_Dataset content:_

━━━━━━━━

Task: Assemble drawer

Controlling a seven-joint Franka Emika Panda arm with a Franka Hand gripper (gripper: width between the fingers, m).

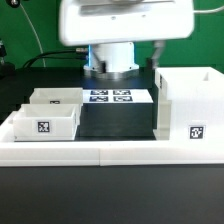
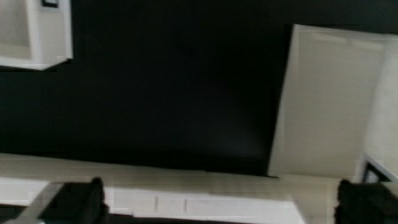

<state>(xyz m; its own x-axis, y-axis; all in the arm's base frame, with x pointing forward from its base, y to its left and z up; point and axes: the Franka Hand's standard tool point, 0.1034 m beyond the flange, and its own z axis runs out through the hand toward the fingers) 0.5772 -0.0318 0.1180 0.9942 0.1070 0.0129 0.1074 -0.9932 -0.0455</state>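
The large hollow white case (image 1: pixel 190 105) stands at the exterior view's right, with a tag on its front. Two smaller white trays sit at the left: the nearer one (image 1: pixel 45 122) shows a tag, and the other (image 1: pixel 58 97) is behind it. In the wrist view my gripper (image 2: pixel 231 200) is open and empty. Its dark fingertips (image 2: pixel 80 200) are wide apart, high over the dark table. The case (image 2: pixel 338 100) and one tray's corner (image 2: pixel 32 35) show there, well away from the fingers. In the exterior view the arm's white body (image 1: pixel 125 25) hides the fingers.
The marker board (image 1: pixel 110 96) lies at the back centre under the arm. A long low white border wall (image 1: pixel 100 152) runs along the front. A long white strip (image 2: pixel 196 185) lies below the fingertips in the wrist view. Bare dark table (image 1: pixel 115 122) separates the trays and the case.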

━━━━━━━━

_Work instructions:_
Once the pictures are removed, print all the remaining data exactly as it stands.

_Response to this exercise:_
Task: Assemble drawer

Controlling a seven-joint Franka Emika Panda arm with a Franka Hand gripper (gripper: width between the fingers, m).


<state>(xyz m; its own x-axis, y-axis; all in the arm's base frame, with x pointing forward from its base, y to its left and z up; point and axes: the Franka Hand's standard tool point, 0.1034 m beyond the flange, and its own z axis runs out through the hand toward the fingers) 0.5772 -0.0318 0.1180 0.9942 0.1070 0.0129 0.1074 -0.9932 -0.0455</state>
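The large hollow white case (image 1: pixel 190 105) stands at the exterior view's right, with a tag on its front. Two smaller white trays sit at the left: the nearer one (image 1: pixel 45 122) shows a tag, and the other (image 1: pixel 58 97) is behind it. In the wrist view my gripper (image 2: pixel 231 200) is open and empty. Its dark fingertips (image 2: pixel 80 200) are wide apart, high over the dark table. The case (image 2: pixel 338 100) and one tray's corner (image 2: pixel 32 35) show there, well away from the fingers. In the exterior view the arm's white body (image 1: pixel 125 25) hides the fingers.
The marker board (image 1: pixel 110 96) lies at the back centre under the arm. A long low white border wall (image 1: pixel 100 152) runs along the front. A long white strip (image 2: pixel 196 185) lies below the fingertips in the wrist view. Bare dark table (image 1: pixel 115 122) separates the trays and the case.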

Nothing further is required for this answer.